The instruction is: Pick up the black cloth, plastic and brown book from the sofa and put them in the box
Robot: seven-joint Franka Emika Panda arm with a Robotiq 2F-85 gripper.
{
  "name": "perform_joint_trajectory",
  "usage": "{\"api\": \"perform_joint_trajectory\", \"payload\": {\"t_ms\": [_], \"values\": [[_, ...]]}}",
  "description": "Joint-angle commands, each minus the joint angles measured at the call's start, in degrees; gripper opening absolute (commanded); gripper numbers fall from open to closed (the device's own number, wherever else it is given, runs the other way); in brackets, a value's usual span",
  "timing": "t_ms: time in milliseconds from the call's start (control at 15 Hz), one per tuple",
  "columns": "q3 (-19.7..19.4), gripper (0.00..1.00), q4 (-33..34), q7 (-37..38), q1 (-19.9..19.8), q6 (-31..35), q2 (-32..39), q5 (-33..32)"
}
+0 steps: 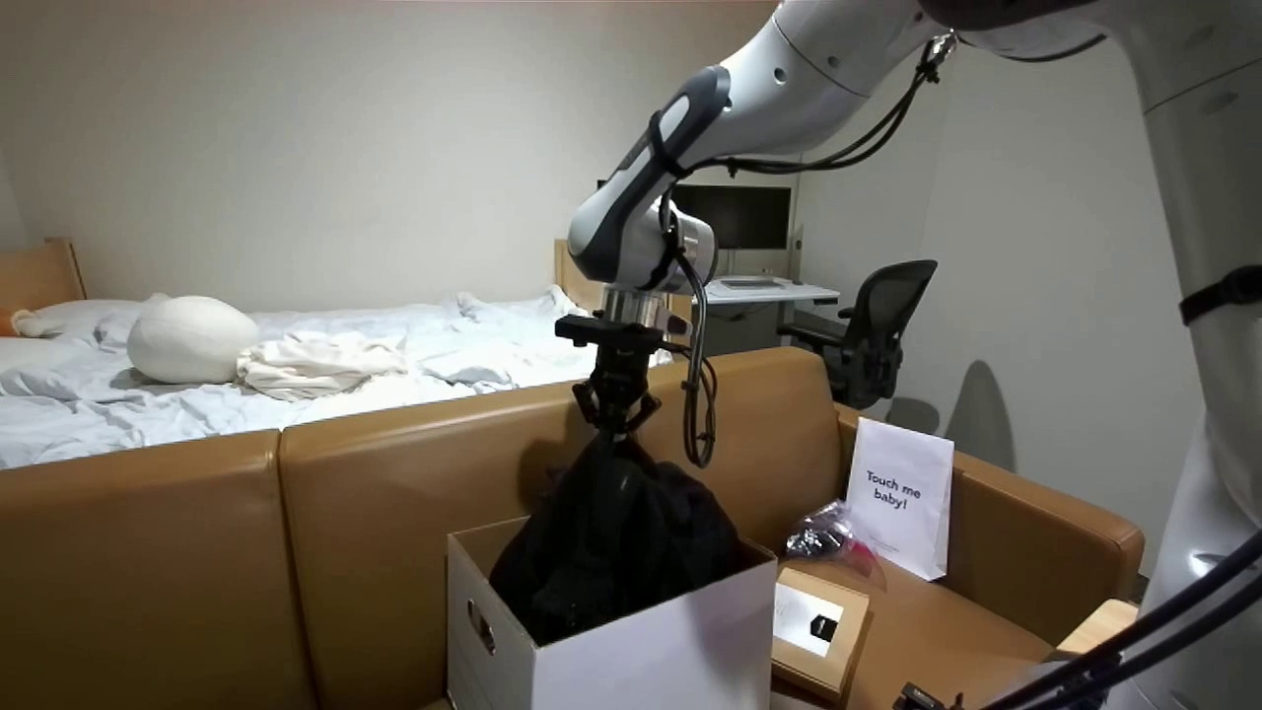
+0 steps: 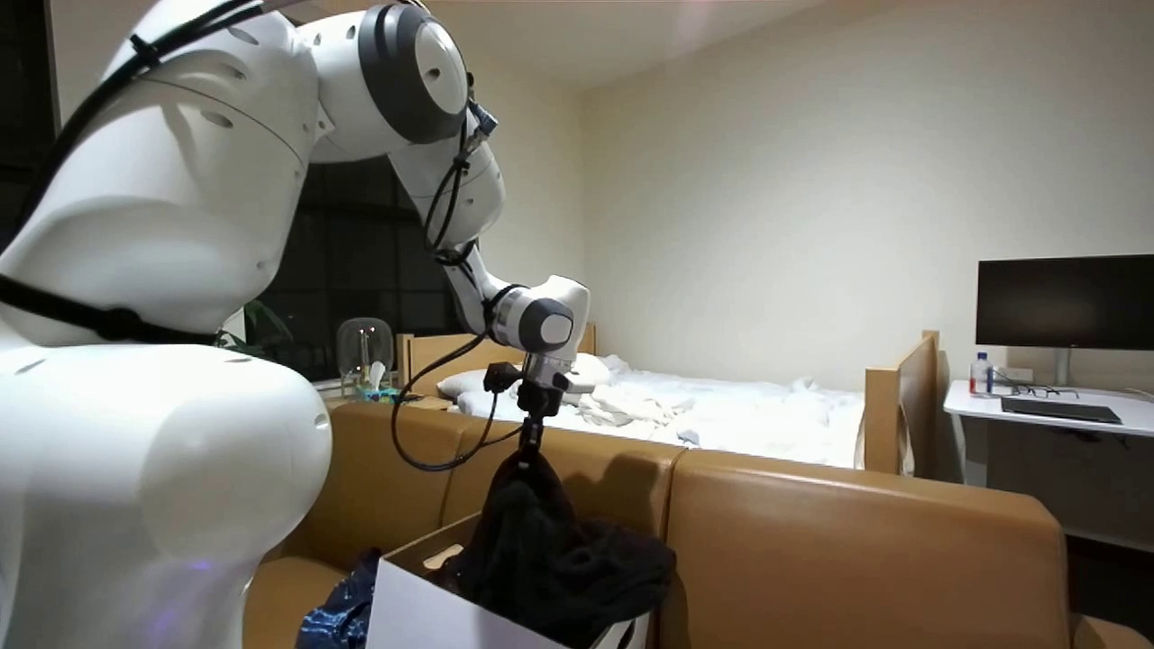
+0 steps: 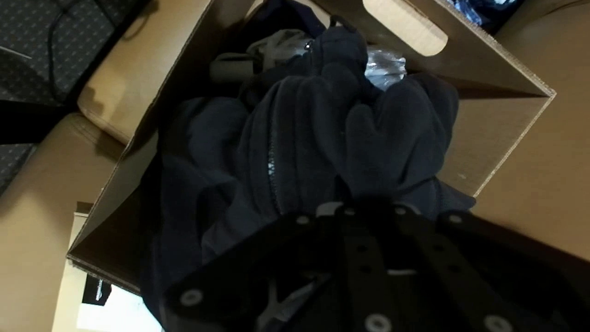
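Note:
The black cloth (image 1: 621,552), a dark zipped garment, hangs from my gripper (image 1: 615,430) and fills much of the white box (image 1: 656,656). In an exterior view part of the cloth (image 2: 577,568) lies over the box's rim (image 2: 433,617). My gripper (image 2: 527,458) is shut on the cloth's top, above the box. In the wrist view the fingers (image 3: 368,205) hide the pinched cloth (image 3: 299,152). A flat tan-framed thing, seemingly the brown book (image 1: 801,616), lies beside the box. Shiny dark blue plastic (image 2: 343,608) lies at the box's other end; it also shows in the wrist view (image 3: 484,9).
Inside the box lie crinkled clear plastic (image 3: 385,69) and a greyish item (image 3: 276,48). On the sofa seat are a clear bag (image 1: 826,534) and a white paper bag (image 1: 897,498). The sofa backrest (image 1: 424,483) rises behind the box. A cable loops beside the gripper.

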Motion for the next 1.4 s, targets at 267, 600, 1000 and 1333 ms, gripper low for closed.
{"api": "perform_joint_trajectory", "payload": {"t_ms": [267, 600, 1000, 1333], "values": [[2.06, 0.56, 2.57, 3.77, -1.68, -1.26, -1.01, -6.14], [2.45, 0.88, 1.64, 3.33, -2.24, -3.08, -1.56, -6.15], [-0.82, 1.00, -3.67, 4.80, -4.14, 3.21, -11.82, -11.61], [-3.59, 1.00, -4.44, 2.07, -11.39, 6.90, -19.05, -13.48]]}}
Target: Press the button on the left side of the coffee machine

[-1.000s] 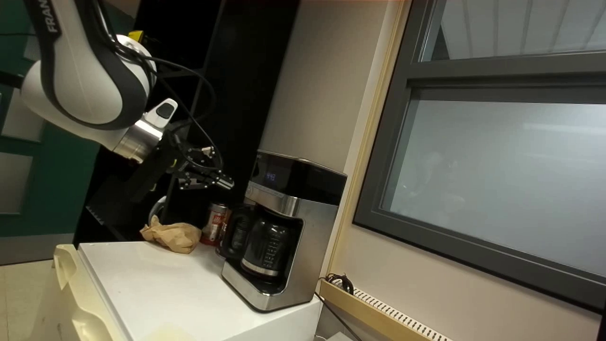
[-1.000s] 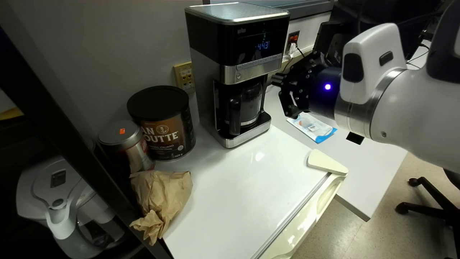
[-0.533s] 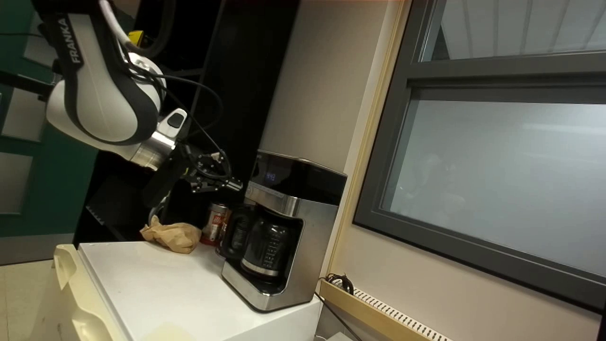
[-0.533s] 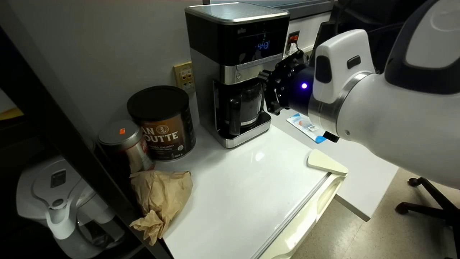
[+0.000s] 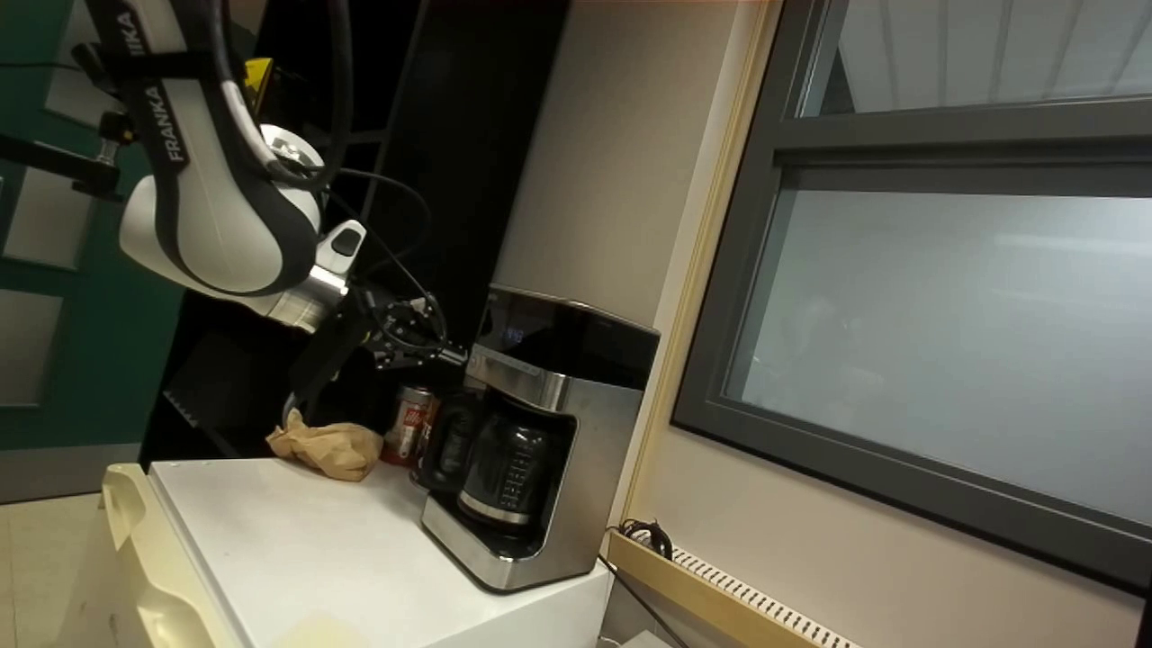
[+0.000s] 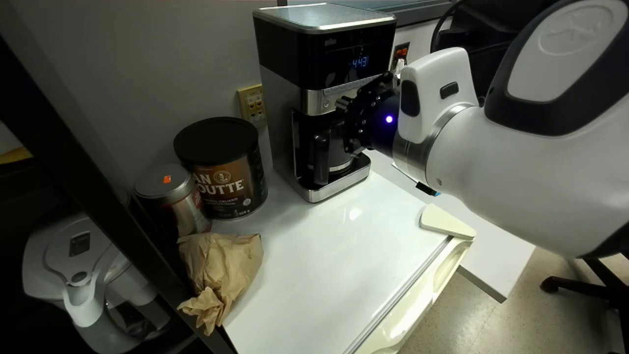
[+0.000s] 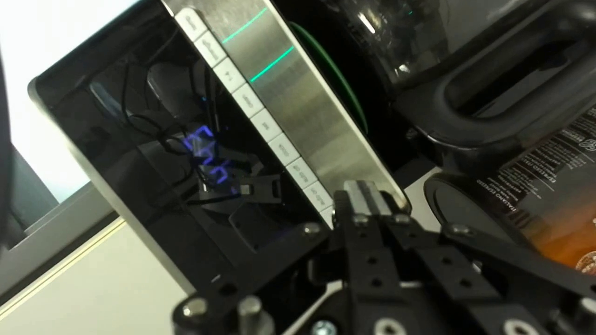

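Bag (image 6: 221, 275) crumpled at the edge of the cabinet (image 6: 319, 265), just beside the tin (image 6: 172, 201), and next along comes the tub (image 6: 218, 167), black lid on. Those 2 line up to the left of the machine (image 6: 314, 69), seen from its front, the tub nearer. Well apart, a dark post (image 6: 73, 152) slants across the jug (image 6: 51, 260).

And there stands the machine, upright on the cabinet, long axis vertical, front turned to the arm (image 6: 491, 162), display (image 6: 360, 62) reading 4:43! The carafe (image 5: 508, 463) sits in its bay, handle (image 5: 450, 441) jutting out of the front, below the button (image 6: 326, 104).

Up front, the gripper (image 7: 368, 197), its 2 fingertips (image 7: 357, 197) drawn together, right by the button end of the silver band; touching or just apart, I cannot tell. In an exterior view it masks part of the carafe; in the wrist view it covers the tail of the key strip (image 7: 265, 123).
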`<act>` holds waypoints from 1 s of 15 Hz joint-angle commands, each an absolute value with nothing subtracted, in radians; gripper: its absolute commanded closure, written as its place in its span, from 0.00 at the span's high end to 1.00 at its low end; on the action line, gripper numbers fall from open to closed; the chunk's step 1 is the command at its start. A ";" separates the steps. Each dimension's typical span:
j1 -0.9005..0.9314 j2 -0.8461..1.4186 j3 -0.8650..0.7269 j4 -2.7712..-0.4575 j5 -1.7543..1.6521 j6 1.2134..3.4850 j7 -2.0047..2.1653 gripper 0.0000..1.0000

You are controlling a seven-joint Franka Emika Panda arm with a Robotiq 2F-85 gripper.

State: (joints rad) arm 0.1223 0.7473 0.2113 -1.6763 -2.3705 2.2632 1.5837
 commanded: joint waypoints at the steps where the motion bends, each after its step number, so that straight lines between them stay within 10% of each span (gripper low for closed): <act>1: 0.136 0.801 0.212 -1.601 -2.368 2.243 1.561 0.00; 15: 0.142 0.856 0.204 -1.518 -2.362 2.244 1.549 0.00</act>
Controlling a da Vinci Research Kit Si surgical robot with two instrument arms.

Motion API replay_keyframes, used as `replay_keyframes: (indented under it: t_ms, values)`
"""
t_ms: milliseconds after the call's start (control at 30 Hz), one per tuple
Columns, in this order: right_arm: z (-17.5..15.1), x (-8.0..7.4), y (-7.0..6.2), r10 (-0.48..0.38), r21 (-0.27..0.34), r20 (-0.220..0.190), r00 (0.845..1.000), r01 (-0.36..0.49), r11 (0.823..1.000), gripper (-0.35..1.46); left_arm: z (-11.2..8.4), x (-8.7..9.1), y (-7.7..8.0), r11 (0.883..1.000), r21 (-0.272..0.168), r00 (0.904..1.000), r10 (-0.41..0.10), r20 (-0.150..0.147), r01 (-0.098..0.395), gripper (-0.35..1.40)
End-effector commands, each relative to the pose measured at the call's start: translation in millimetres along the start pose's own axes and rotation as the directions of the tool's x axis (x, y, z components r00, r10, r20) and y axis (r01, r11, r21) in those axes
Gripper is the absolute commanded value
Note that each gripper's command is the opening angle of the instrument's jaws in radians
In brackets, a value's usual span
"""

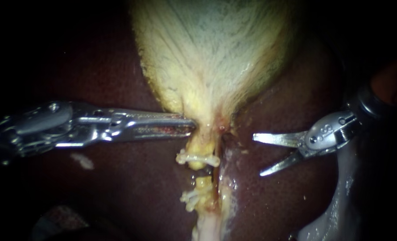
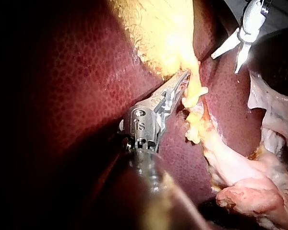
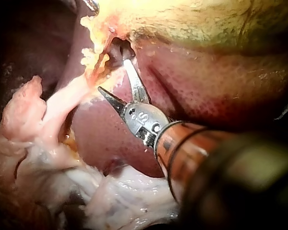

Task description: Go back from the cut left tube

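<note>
Dark maroon liver (image 1: 118, 187) is filling the background, running off into shadow at the edges. At the centre, the left tube (image 1: 202, 182) is lying as a short yellow strand below the gallbladder (image 1: 212, 53). It is carrying one clip (image 1: 197, 158) above and a second clip (image 1: 193, 196) below, with a small dark gap showing between them where it looks parted.

The right instrument (image 1: 258, 155) is sitting off to the tube's right, clear of it, its two blades standing apart over bare liver and holding nothing. The left instrument (image 1: 190, 127) is clamping its jaws on the gallbladder's narrow neck, just above the upper clip.

As I judge it, the risk lies in the retreat. Blades left apart may be scoring the soft liver under them if the tip dips. A sideways drift toward the tube could be catching a clip and loosening it. A harder pull from the left instrument could be tearing the thin neck.

The liver is looking smooth, wet and finely mottled. The gallbladder is showing pale, fibrous streaks with yellow fat at its rim. The clips are reading as small, white, knobbly bars, and the blades as polished, tapering metal.
</note>
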State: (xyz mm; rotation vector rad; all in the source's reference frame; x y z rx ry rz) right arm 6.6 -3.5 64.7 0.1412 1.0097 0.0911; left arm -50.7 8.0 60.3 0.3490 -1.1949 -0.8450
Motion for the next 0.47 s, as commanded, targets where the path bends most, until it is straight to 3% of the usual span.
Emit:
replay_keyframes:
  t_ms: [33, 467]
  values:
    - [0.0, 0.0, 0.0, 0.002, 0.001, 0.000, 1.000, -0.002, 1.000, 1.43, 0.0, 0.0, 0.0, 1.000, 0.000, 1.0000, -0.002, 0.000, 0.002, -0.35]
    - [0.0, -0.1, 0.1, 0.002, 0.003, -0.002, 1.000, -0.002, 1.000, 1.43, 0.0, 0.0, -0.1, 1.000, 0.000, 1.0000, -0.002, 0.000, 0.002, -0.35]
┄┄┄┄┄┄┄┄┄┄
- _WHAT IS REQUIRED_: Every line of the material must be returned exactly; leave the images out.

- _RESULT FOR THIS TASK_:
The instruction is: Pick up the black cloth, plastic and brown book from the sofa and put them in the box
Robot: seven-joint Franka Emika Panda arm with a Robotiq 2F-85 gripper.
{
  "name": "perform_joint_trajectory",
  "usage": "{\"api\": \"perform_joint_trajectory\", \"payload\": {\"t_ms\": [_], \"values\": [[_, ...]]}}",
  "description": "Joint-angle commands, each minus the joint angles measured at the call's start, in degrees; gripper opening absolute (commanded); gripper numbers fall from open to closed (the device's own number, wherever else it is given, runs the other way); in brackets, a value's usual span",
  "timing": "t_ms: time in milliseconds from the call's start (control at 15 Hz), one per tuple",
  "columns": "q3 (-19.7..19.4), gripper (0.00..1.00), q4 (-33..34), q7 (-37..38), q1 (-19.9..19.8), q6 (-31..35), q2 (-32..39), q5 (-33..32)"
}
+0 steps: 
+0 steps: 
+0 steps: 
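Note:
The black cloth (image 1: 621,552), a dark zipped garment, hangs from my gripper (image 1: 615,430) and fills much of the white box (image 1: 656,656). In an exterior view part of the cloth (image 2: 577,568) lies over the box's rim (image 2: 433,617). My gripper (image 2: 527,458) is shut on the cloth's top, above the box. In the wrist view the fingers (image 3: 368,205) hide the pinched cloth (image 3: 299,152). A flat tan-framed thing, seemingly the brown book (image 1: 801,616), lies beside the box. Shiny dark blue plastic (image 2: 343,608) lies at the box's other end; it also shows in the wrist view (image 3: 484,9).
Inside the box lie crinkled clear plastic (image 3: 385,69) and a greyish item (image 3: 276,48). On the sofa seat are a clear bag (image 1: 826,534) and a white paper bag (image 1: 897,498). The sofa backrest (image 1: 424,483) rises behind the box. A cable loops beside the gripper.
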
Motion for the next 1.4 s, targets at 267, 600, 1000 and 1333 ms, gripper low for closed.
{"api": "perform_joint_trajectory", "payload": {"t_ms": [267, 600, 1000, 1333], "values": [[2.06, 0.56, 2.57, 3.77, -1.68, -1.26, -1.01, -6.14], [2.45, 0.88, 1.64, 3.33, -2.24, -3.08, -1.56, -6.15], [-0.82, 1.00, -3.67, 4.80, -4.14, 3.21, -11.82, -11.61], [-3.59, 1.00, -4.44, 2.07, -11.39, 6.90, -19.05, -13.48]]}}
Target: Press the button on the left side of the coffee machine

[-1.000s] 
[-1.000s] 
[-0.533s] 
[-0.533s] 
[+0.000s] 
[+0.000s] 
[+0.000s] 

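Bag (image 6: 221, 275) crumpled at the edge of the cabinet (image 6: 319, 265), just beside the tin (image 6: 172, 201), and next along comes the tub (image 6: 218, 167), black lid on. Those 2 line up to the left of the machine (image 6: 314, 69), seen from its front, the tub nearer. Well apart, a dark post (image 6: 73, 152) slants across the jug (image 6: 51, 260).

And there stands the machine, upright on the cabinet, long axis vertical, front turned to the arm (image 6: 491, 162), display (image 6: 360, 62) reading 4:43! The carafe (image 5: 508, 463) sits in its bay, handle (image 5: 450, 441) jutting out of the front, below the button (image 6: 326, 104).

Up front, the gripper (image 7: 368, 197), its 2 fingertips (image 7: 357, 197) drawn together, right by the button end of the silver band; touching or just apart, I cannot tell. In an exterior view it masks part of the carafe; in the wrist view it covers the tail of the key strip (image 7: 265, 123).
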`<act>` holds waypoints from 1 s of 15 Hz joint-angle commands, each an absolute value with nothing subtracted, in radians; gripper: its absolute commanded closure, written as its place in its span, from 0.00 at the span's high end to 1.00 at its low end; on the action line, gripper numbers fall from open to closed; the chunk's step 1 is the command at its start. A ";" separates the steps. Each dimension's typical span:
j1 -0.9005..0.9314 j2 -0.8461..1.4186 j3 -0.8650..0.7269 j4 -2.7712..-0.4575 j5 -1.7543..1.6521 j6 1.2134..3.4850 j7 -2.0047..2.1653 gripper 0.0000..1.0000

You are controlling a seven-joint Franka Emika Panda arm with a Robotiq 2F-85 gripper.

State: (joints rad) arm 0.1223 0.7473 0.2113 -1.6763 -2.3705 2.2632 1.5837
 commanded: joint waypoints at the steps where the motion bends, each after its step number, so that straight lines between them stay within 10% of each span (gripper low for closed): <act>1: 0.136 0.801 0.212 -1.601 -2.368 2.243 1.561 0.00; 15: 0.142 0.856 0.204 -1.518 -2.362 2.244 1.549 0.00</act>
Controlling a da Vinci Research Kit Si surgical robot with two instrument arms.

Motion API replay_keyframes, used as `replay_keyframes: (indented under it: t_ms, values)`
"""
t_ms: milliseconds after the call's start (control at 30 Hz), one per tuple
Columns, in this order: right_arm: z (-17.5..15.1), x (-8.0..7.4), y (-7.0..6.2), r10 (-0.48..0.38), r21 (-0.27..0.34), r20 (-0.220..0.190), r00 (0.845..1.000), r01 (-0.36..0.49), r11 (0.823..1.000), gripper (-0.35..1.46); left_arm: z (-11.2..8.4), x (-8.7..9.1), y (-7.7..8.0), r11 (0.883..1.000), r21 (-0.272..0.168), r00 (0.904..1.000), r10 (-0.41..0.10), r20 (-0.150..0.147), r01 (-0.098..0.395), gripper (-0.35..1.40)
End-effector commands, each relative to the pose measured at the call's start: translation in millimetres along the start pose's own axes and rotation as the directions of the tool's x axis (x, y, z components r00, r10, r20) and y axis (r01, r11, r21) in those axes
Gripper is the absolute commanded value
Note that each gripper's command is the opening angle of the instrument's jaws in radians
In brackets, a value's usual span
"""


Task description: Go back from the cut left tube

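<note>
Dark maroon liver (image 1: 118, 187) is filling the background, running off into shadow at the edges. At the centre, the left tube (image 1: 202, 182) is lying as a short yellow strand below the gallbladder (image 1: 212, 53). It is carrying one clip (image 1: 197, 158) above and a second clip (image 1: 193, 196) below, with a small dark gap showing between them where it looks parted.

The right instrument (image 1: 258, 155) is sitting off to the tube's right, clear of it, its two blades standing apart over bare liver and holding nothing. The left instrument (image 1: 190, 127) is clamping its jaws on the gallbladder's narrow neck, just above the upper clip.

As I judge it, the risk lies in the retreat. Blades left apart may be scoring the soft liver under them if the tip dips. A sideways drift toward the tube could be catching a clip and loosening it. A harder pull from the left instrument could be tearing the thin neck.

The liver is looking smooth, wet and finely mottled. The gallbladder is showing pale, fibrous streaks with yellow fat at its rim. The clips are reading as small, white, knobbly bars, and the blades as polished, tapering metal.
</note>
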State: (xyz mm; rotation vector rad; all in the source's reference frame; x y z rx ry rz) right arm 6.6 -3.5 64.7 0.1412 1.0097 0.0911; left arm -50.7 8.0 60.3 0.3490 -1.1949 -0.8450
Motion for the next 0.47 s, as commanded, targets where the path bends most, until it is straight to 3% of the usual span.
Emit:
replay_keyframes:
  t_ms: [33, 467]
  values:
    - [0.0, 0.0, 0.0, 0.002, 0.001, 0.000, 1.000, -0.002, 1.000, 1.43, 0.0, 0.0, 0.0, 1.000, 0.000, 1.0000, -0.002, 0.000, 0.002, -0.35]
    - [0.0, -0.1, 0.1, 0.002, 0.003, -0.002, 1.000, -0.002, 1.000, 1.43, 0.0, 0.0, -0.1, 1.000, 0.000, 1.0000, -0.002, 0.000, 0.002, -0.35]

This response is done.